Yet even these "non-literal" statements are statements--they are used to assert things. Words do many things other than make assertions. [5] When I see someone and say, "How are you?" I may or may not really be asking them of their current state. My words may rather simply be performing a social pleasantry--one that is completely sincere, but not a matter of an actual question. Some of our language is "cohesive" in nature, meant to perform social functions, rather than logical ones.
If I yell, "Fire!" in a crowed room, chances are I am telling everyone to get out of the building as quickly as possible. If I say, "I do," at my wedding, I am not simply making a statement. I am marrying a person with those words, making them my spouse with those words. Those who fight tooth and nail for the propositional nature of biblical truth thus ignore the fact that words do much more than make assertions--and even assertions are often figurative to one degree or another.
It does seem possible to make carefully worded absolute statements. "All single men are bachelors" would seem to be such a statement. When all the words in this sentence are taken in the way those words are normally used at this particular point in the history of the English language, the statement is always true in all times and all places. It is a proposition that is absolutely true because it is true by definition.
At the same time, absolute propositions are not the stuff of ordinary speech. They are the stuff of a Western philosophy class. Most statements we use in ordinary language are not meant to be absolute in scope, and we would "misinterpret" the statements of others to take them as such. And the "connotations" are often more to the point of our meaning than the precise "denotation" of our words. We frequently employ figurative language--understatement, hyperbole, irony. And we use metaphors.
A good case can be made that metaphor stands at the root of all or at least most human language. [6] Nevertheless, it still makes sense to distinguish between the "dead metaphors" that constitute the baseline of human language, and new meanings we create when we juxtapose unlike things together in new ways or at least ways that are new enough to be fresh in connotation. [7] The metaphorical use of language alone vastly multiplies the possible meanings that words can have in the use any individual makes of it.
The matter of genre also affects the meaning words have in a particular context. If I am reading fiction, I am not meant to take the individuals in a narrative as individuals who actually lived in history. If I am reading satire, I should expect irony and a more critical stance toward a topic than normal. The function of genre also changes over time, to where one cannot assume that what is appropriate for history writing today is the same as what it was at another time in place.
We thus face significant questions of meaning when we approach a library of texts such as the Bible. We have narratives, laws, prophecies, letters, and apocalyptic material. The overwhelming majority of the biblical material does not seem to be in the form of absolute philosophical propositions. We have irony, understatement, hyperbole, metaphor, allegory, and other non-literal language. We have not only language that asserts but language that honors and shames, language that binds author and audience, language that commands and wishes, language that expresses emotion, and so forth. The potential for a multiplicity of interpretations is enormous, as the history of interpretation embodies.
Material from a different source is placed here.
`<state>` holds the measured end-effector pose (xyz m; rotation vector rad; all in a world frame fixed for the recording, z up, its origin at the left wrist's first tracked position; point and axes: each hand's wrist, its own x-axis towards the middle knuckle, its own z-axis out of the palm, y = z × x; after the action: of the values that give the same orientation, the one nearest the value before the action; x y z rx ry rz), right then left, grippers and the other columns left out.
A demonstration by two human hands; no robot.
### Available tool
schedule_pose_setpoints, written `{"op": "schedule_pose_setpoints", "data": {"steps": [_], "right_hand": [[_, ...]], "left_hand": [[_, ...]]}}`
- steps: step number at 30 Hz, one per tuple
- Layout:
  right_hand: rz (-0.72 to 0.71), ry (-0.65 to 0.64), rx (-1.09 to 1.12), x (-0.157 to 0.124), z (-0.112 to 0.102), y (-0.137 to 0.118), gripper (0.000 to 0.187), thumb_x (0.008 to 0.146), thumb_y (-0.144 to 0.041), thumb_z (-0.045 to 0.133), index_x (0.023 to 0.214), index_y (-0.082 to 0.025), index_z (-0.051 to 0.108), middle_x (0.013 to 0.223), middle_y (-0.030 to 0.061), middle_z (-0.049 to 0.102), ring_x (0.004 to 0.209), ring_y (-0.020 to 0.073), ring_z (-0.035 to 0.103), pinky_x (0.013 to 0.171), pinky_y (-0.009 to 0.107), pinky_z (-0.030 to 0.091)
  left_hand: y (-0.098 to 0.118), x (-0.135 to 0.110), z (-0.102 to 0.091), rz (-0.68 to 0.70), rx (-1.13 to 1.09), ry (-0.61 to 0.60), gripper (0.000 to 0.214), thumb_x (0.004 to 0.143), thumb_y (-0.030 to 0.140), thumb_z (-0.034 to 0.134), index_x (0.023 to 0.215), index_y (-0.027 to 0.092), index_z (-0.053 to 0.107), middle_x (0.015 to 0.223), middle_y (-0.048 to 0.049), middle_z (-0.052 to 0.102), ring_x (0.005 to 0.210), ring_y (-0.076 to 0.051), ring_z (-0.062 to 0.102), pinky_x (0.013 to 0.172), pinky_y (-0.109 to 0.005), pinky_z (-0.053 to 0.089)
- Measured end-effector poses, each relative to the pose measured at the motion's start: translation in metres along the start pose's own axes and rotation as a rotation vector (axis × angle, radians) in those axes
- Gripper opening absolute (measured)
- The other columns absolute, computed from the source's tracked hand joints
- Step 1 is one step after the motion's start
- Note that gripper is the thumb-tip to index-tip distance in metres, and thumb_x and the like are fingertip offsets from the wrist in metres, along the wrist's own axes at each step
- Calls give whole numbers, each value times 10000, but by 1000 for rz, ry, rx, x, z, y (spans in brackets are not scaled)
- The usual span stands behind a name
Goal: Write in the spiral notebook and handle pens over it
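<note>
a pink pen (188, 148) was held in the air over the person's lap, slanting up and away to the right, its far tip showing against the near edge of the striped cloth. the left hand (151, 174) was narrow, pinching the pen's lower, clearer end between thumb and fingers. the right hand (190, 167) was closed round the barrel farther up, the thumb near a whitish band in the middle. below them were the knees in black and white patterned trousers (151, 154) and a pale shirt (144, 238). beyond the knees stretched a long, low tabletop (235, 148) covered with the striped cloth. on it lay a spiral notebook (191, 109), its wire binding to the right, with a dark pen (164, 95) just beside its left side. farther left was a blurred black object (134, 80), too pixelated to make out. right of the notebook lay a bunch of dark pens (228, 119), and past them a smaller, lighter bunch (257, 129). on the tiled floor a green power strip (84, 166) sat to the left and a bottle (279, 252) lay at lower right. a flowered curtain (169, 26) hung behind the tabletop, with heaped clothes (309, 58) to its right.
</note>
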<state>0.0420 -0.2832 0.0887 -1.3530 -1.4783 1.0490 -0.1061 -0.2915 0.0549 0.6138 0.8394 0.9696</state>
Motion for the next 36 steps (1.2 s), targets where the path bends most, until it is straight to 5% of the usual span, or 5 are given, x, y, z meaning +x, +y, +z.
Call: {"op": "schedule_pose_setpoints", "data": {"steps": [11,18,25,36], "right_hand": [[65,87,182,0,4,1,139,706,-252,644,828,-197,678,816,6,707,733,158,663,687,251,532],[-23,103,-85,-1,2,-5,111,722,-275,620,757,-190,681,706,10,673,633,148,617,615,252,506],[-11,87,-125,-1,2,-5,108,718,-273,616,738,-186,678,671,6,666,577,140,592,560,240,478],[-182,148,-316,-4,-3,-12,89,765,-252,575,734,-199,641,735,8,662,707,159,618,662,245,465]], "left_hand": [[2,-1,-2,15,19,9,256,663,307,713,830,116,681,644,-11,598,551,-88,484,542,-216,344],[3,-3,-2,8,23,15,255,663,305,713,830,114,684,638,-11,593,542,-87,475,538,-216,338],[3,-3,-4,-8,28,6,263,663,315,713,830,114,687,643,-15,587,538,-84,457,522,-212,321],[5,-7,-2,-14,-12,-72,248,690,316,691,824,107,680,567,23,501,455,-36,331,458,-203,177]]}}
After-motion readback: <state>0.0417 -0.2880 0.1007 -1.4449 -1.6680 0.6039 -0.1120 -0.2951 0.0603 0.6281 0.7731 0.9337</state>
Fourthly, the use of words is a function of community and culture. The history of what words have meant in the past is interesting, but ultimately irrelevant to what words mean at any given point in time. Herein lie many of the fallacies of the way words are and often have been treated in Christian rhetoric. The etymological fallacy, for example, supposes that the way a word has been used in the past is somehow determinative of what it means today. Not so. Even if one could show that the Greek word "to sin" originally meant "to miss an archery target" (and that is incredibly dubious in itself), it would have no necessary connection whatsoever to what the word meant at the time of the New Testament or to how the word "to sin" is understood in a given Christian culture or sub-culture today.
The fact that the Greek word for "church" is a compound of "ek," "out of," and "kaleo," "to call," does not in any way imply that the meaning of ekklesia has anything to do with being called out. In fact, the word was used of an assembly of people for centuries before the New Testament with no apparent thought for its origins as a word. These sorts of semantic games that readers of the Bible often play with words give the impression of meaning as something present in each word and readily identifiable. But such is simply not the case.
The meaning of words at any given time and place is the individual actualization of potential meanings based on the way words are being used in a local community, which is usually bears a relationship to the way words are being used in a broader culture. If I am using the "sweeper" in Indiana, I am using something more typically called a "vacuum" in broader American language, although a "Hoover" in England. Local dialect has its own way of using words at a particular time and place.
The dynamics of word usage involve two poles of influence. On the one end is the understanding of the world in which language is used--paradigms, worldviews, the socially constructed nature of the way we think and talk about our worlds. On the other is the individual actualization we make of the potentialities of language, including all the metaphorical uses to which we put language. We are often unaware of how differently one group of human beings in one cultural or social setting think about the world in contrast to other people groups or subcultures. This is the most insidious factor in meaning as moderns approach the biblical text, for our default is to see our own paradigms behind language that originally pointed to quite different paradigms of a different socially constructed reality.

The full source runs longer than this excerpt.